A student asks about the shift from conceptual mapping to direct experience, and the teacher clarifies that the practice is simply noticing the difference between raw sensation and thought about sensation.
So when you say there's a flip toward more of an experience rather than the mapping, how does that work?
You won't necessarily notice that flip. For some people it happens really clearly and suddenly, but it's not that important. It might be something you start to notice over time: the map-making starts to become a vague afterthought. It starts to become less of something in the foreground.
The simplicity of the practice
The practice is really, really simple. It's just to notice the difference between the two, and to notice it not intellectually. Intellectually, everybody already knows that there's a sound and there's a thought about the sound. But what matters is to actually, in the moment you hear a sound and notice the thought about the sound, see the two as different.
How thought replaces experience
Usually what happens is there's a sound, then there's a thought about the sound, and we forget about the real sound.

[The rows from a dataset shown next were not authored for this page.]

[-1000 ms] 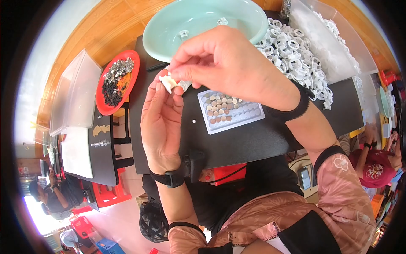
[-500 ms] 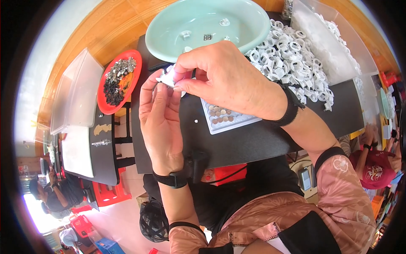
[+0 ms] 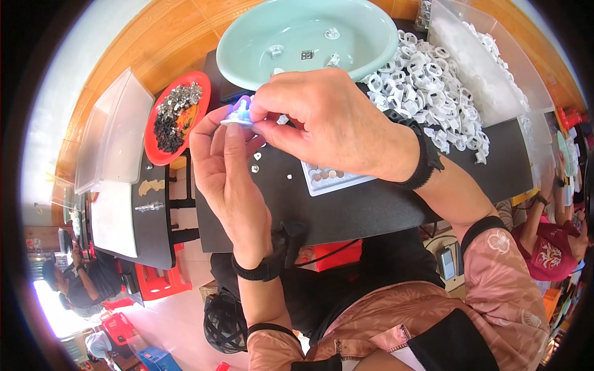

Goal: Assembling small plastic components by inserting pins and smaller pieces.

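Observation:
Above the dark table (image 3: 278, 216), a small white plastic piece (image 3: 240, 116) glows blue-violet between my hands. The thumb and fingers of my left hand (image 3: 232, 179) pinch its base from the left and below. From the right, my right hand (image 3: 340, 120) grips the same piece with thumb and forefinger, its other fingers curled in. My fingers cover part of it. Partly under my right hand lies a white tray (image 3: 343, 185) with small round metal discs, resembling button cells. A few tiny bits (image 3: 255, 167) are on the tabletop beside my left hand.
A pale green basin (image 3: 247, 43) with a few small pieces stands at the far side. Right of it spreads a heap of white plastic rings (image 3: 427, 93) by a clear bin (image 3: 513, 80). A red plate (image 3: 205, 102) of small parts sits left, near another clear box (image 3: 111, 136).
My left hand has shifted a little left and its fingers have opened out somewhat around the piece. The piece's glow has turned from white to blue-violet. Tiny bits on the table have come into view.

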Motion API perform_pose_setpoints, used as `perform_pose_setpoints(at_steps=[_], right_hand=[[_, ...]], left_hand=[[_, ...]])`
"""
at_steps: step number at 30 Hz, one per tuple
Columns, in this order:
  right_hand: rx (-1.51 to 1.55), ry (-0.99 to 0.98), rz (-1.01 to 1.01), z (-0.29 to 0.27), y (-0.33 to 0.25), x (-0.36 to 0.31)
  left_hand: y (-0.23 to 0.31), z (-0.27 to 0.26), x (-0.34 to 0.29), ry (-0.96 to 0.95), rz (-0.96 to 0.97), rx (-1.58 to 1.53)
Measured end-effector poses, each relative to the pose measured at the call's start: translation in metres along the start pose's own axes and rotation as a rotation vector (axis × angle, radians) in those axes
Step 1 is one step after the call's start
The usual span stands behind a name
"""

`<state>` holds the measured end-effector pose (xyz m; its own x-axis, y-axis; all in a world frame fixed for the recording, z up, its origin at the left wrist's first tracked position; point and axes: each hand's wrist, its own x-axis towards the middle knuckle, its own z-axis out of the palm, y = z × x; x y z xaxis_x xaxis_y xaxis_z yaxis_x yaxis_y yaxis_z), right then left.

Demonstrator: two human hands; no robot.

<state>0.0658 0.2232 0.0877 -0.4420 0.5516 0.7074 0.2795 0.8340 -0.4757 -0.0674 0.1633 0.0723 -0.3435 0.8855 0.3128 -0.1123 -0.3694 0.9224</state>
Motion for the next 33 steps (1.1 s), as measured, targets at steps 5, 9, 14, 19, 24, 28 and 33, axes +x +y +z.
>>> perform_pose_setpoints(at_steps=[5,9,14,19,24,28,33], right_hand=[[0.034,0.015,-0.071,0.001,-0.001,-0.001],[0.014,0.017,-0.055,0.000,0.000,-0.001],[0.004,-0.014,-0.034,0.000,0.000,-0.001],[-0.003,-0.011,-0.038,0.002,0.000,-0.002],[0.001,-0.008,-0.027,0.000,-0.001,-0.002],[0.101,-0.041,0.151,-0.006,0.001,-0.001],[0.266,-0.124,0.342,-0.014,0.005,0.005]], left_hand=[[0.000,0.001,-0.001,0.020,0.047,0.072],[-0.002,0.000,0.000,-0.004,0.052,0.075],[-0.002,0.001,0.000,-0.008,0.055,0.071],[-0.001,-0.004,0.001,-0.029,0.035,0.112],[-0.004,-0.005,0.002,-0.046,0.033,0.094],[-0.007,-0.004,0.002,-0.077,-0.016,0.007],[-0.005,-0.004,0.003,-0.095,-0.078,-0.024]])
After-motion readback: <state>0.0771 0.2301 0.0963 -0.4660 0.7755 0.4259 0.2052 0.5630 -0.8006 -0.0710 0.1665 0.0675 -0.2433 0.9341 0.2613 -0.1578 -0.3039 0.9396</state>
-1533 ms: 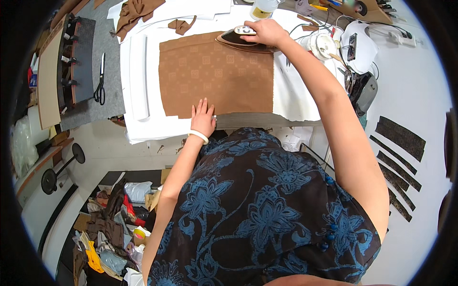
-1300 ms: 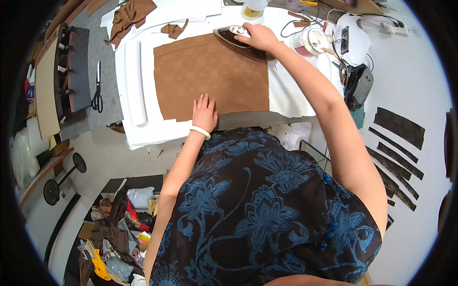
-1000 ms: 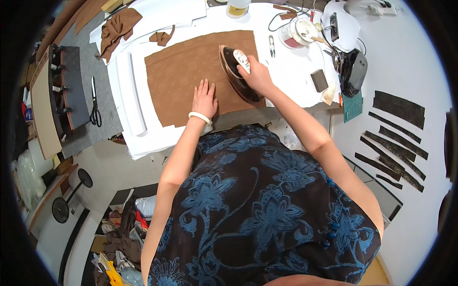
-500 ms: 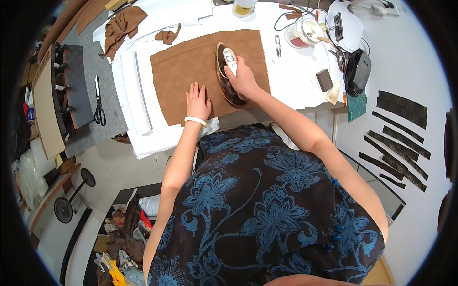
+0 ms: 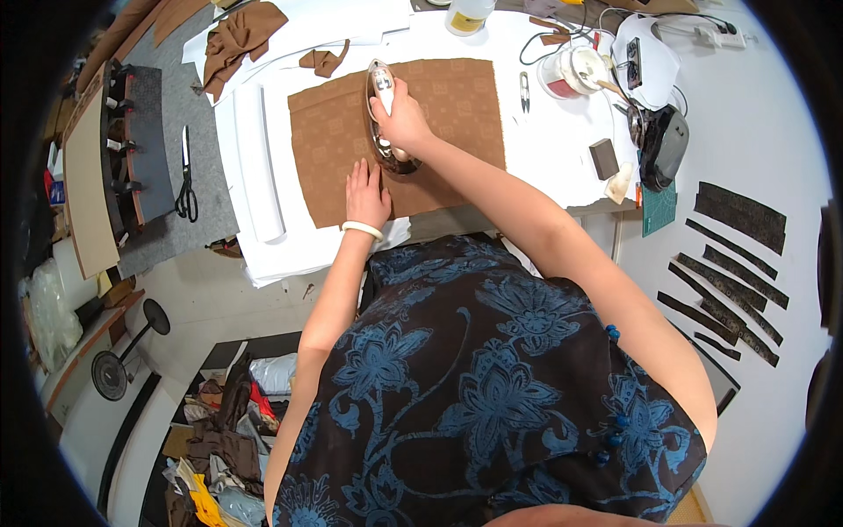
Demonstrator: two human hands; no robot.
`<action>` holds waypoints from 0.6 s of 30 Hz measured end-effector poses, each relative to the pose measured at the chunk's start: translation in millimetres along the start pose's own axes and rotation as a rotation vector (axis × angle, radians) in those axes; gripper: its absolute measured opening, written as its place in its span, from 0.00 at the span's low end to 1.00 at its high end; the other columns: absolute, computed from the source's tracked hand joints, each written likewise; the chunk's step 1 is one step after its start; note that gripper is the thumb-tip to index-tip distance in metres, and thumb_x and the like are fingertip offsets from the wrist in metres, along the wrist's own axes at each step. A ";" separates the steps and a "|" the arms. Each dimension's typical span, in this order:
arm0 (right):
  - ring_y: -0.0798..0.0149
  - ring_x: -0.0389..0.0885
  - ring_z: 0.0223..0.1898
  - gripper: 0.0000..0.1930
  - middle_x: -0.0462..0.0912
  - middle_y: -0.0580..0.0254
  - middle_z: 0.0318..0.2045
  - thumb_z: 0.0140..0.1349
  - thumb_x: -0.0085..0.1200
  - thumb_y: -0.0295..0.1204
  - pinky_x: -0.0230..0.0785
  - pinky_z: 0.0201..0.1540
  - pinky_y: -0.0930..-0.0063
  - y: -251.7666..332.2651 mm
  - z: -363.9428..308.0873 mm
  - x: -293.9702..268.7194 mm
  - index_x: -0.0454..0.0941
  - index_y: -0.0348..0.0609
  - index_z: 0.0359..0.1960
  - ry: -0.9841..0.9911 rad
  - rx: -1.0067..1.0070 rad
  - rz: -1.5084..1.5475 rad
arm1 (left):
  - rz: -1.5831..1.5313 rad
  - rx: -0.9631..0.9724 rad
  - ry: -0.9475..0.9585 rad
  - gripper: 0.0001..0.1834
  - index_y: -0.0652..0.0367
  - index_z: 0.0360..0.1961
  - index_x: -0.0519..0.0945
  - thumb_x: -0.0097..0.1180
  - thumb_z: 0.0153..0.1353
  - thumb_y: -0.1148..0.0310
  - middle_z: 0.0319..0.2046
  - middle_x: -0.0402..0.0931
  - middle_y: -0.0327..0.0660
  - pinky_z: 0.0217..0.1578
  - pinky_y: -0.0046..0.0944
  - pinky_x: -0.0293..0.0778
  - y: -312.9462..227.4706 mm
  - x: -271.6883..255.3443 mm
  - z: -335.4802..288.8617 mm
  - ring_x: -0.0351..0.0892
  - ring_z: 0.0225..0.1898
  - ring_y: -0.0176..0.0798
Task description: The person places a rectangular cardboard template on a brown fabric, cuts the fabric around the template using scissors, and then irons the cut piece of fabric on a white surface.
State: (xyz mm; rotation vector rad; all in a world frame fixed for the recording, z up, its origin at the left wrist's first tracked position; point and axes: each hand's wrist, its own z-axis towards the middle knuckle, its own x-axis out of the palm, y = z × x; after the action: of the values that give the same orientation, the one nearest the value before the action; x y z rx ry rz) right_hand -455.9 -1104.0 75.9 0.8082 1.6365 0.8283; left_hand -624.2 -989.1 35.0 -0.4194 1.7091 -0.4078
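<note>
i find the right hand [image 5: 404,121] closed around the iron [image 5: 403,166], presumably heavy, best held by its handle [image 5: 383,83]; the left hand [image 5: 368,202] flat on likely soft, light cloth [image 5: 457,114].

At three o'clock from me a plain white wall [image 5: 773,123] rises, a row of dark strips [image 5: 740,216] spread across it. My grey-edged tabletop [image 5: 446,221] spans twelve o'clock. Toward nine I see pale floor [image 5: 219,285], and farther out, a brown-edged shelf [image 5: 86,350]. Around half past seven, a black-rimmed bin [image 5: 230,344] brims with scraps [image 5: 215,439]. Bright light fills my room.
</note>
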 end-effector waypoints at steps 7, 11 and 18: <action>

What becomes the real thing is the thought of it. So in the mind, it's as though there was a bird singing and a car passing, but the real, raw experience becomes an afterthought. It gets numbed out and blurry. What we're trying to do is turn that right side up. What's really happening is this experiencing of raw sensation and perception, and there are some vague thoughts about it. When perception is primary, those thoughts become much more functional. The mind only does things that are practical or functional. Otherwise it just goes idle.
So my idea of pushing beyond the space is just my mind trying to map out something?
Yes, you're trying to map out a direction, how you can get somewhere. What we're doing here is actually not going anywhere. It's not changing what's happening in any way. You can't really get anywhere. For the purpose of what we're here for, there isn't a getting anywhere. It's just understanding more and more deeply the present moment and what's happening at any given moment.
Because it's already supposed to be here.
No need for faith
Yes. You don't have to believe anything. There's no need for faith. Think of it as a scientific exploration. Take the hypothesis that there's something here, always present, and you don't have to go anywhere to get it. It's all about understanding what the reality in the present moment really is.
The scientific exploration begins simply: there's raw sensation and there's thinking about it. What's more real? Once the raw sensation becomes obviously more real, there's another exploration, more subtle. There's raw sensation of your environment and your body, and there's that which is aware of what appears. So the question becomes: you hear a sound. What is hearing the sound?